Monday, January 29, 2007

New Times, New Means of Training

Among the priests you know who can say the Mass in Latin, how many were trained in seminary as versus themselves? I would venture a guess that it is most. Many, in fact, will admit in private that they learned theology through private reading as well. So it is: our times require new means of education. Would anyone really recommend that if you want to learn about Catholicism that the local RCIA program is best means? Or if parents want their kids to be educated in the faith, the best means is the local CCD (or CCF) program? There are good programs out there to be sure, and yet...I'll stop there.

These thoughts are prompted by this interesting piece on the training of a Church musician, by Msgr. Richard Schuler from 1990. He makes excellent points, such as the reality that good training begins at home and that total dedication to the ideal is a prerequisite. And yet when he comes to college years, he seems to be speaking of a different time and place from our own.

I know many PhDd musicians who know next to nothing about sacred music, and what they do know is wrong. Most of them are trained to think of chant and Renaissance music as undeveloped predecessors to more modern music (whereas the reality is that they are wholly developed versions of more ancient music). Most music schools don't even bother with the subject. And it is worse in programs that do specialize in religious music.

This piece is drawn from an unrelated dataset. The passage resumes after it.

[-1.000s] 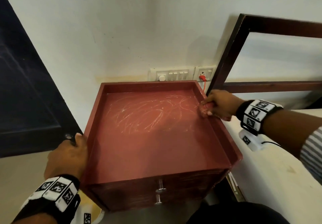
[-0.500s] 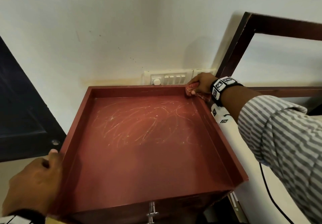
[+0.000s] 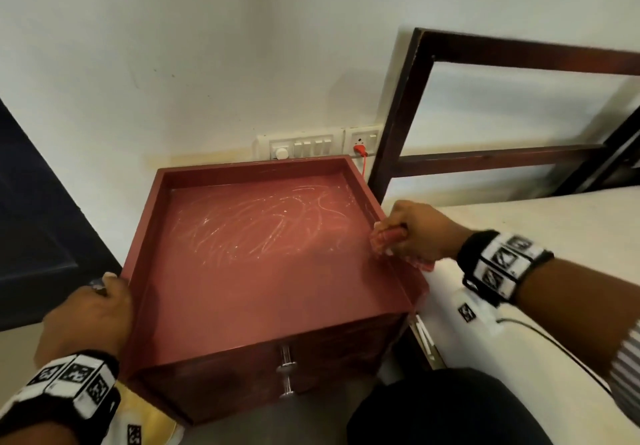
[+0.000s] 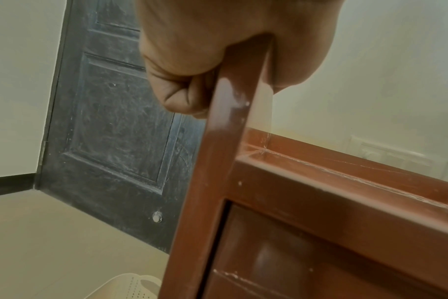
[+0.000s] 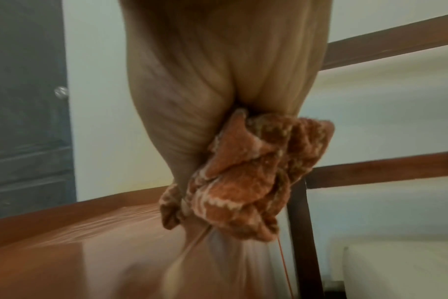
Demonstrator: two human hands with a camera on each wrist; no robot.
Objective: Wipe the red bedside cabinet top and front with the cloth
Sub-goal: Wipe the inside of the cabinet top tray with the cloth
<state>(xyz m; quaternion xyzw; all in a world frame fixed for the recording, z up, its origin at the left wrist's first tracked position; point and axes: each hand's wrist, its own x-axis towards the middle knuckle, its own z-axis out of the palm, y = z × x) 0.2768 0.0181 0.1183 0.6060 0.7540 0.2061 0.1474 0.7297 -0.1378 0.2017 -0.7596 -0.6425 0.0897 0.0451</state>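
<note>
The red bedside cabinet (image 3: 263,281) has a raised rim around its top, with pale scribble marks on the far half of the surface. My right hand (image 3: 417,233) grips a bunched red-and-white cloth (image 3: 386,238) and holds it against the cabinet's right rim, about halfway along. The cloth (image 5: 253,176) hangs crumpled from my fist in the right wrist view. My left hand (image 3: 93,313) grips the cabinet's left rim (image 4: 233,97) near the front, thumb inside and fingers outside. Metal drawer knobs (image 3: 285,368) show on the front.
A dark door (image 3: 38,229) stands to the left. A switch panel (image 3: 304,146) and a socket with a red plug (image 3: 360,149) sit on the wall behind. A dark wooden bed frame (image 3: 408,105) and a white mattress (image 3: 540,306) adjoin the cabinet's right side. A pale basket (image 4: 131,286) sits on the floor.
My right hand slid the cloth from mid-rim to the far right corner and then back along the right rim towards me. My left hand has stayed on the left rim.
</note>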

Well, let me make the point this way. If your parish were looking for a good Church musician to serve full time, and advertised for a college or graduate-school trained Church musician, particularly one with liturgical credentials, what do you suppose you would get? The question alone makes me shudder. There is only one thing worse than a musician who arrives with the power to impose all praise music, all that time, and that's a musician with credentials who arrives with the power to impose all praise music all the time.

Yes, there are exceptions, but I'm speaking of a general trends. And yes, there are some good trends right now, such as the new degree programs at Steubenville and Ave Maria. But they are few and far between. Most training in sacred music these days is taking place outside the university, in the form of colloquia and workshops. It is the institutions who are sponsoring these that are on the real cutting edge.

I've wondered whether one reason that "our side" lost in the 60s and 70s was that our organizers and specialists were so wedded to established institutions with prestige and power, whereas the "other side" worked from the grass roots, parish by parish, through unconventional channels. They won and they took over. Now, of course "they" are the establishment and "we" are the outsiders. It seems, then, that new realities call for new approaches.

Of course I'm not arguing that people eschew the academy or otherwise avoid professional training. But so far as I can tell, the real momentum for sacred music is occurring among enthusiastic non-professionals, as led and inspired by the example of only a handful of trained, credentialed experts that are out there.

So while I hope that Rev. Schuler's vision of graduate schools that teach the art of sacred music can again come to pass, there is still an intervening stage in which musicians from all walks of life get busy and apply themselves in every conceivable way to do what is right--and certainly not let "them" intimidate you into not acting.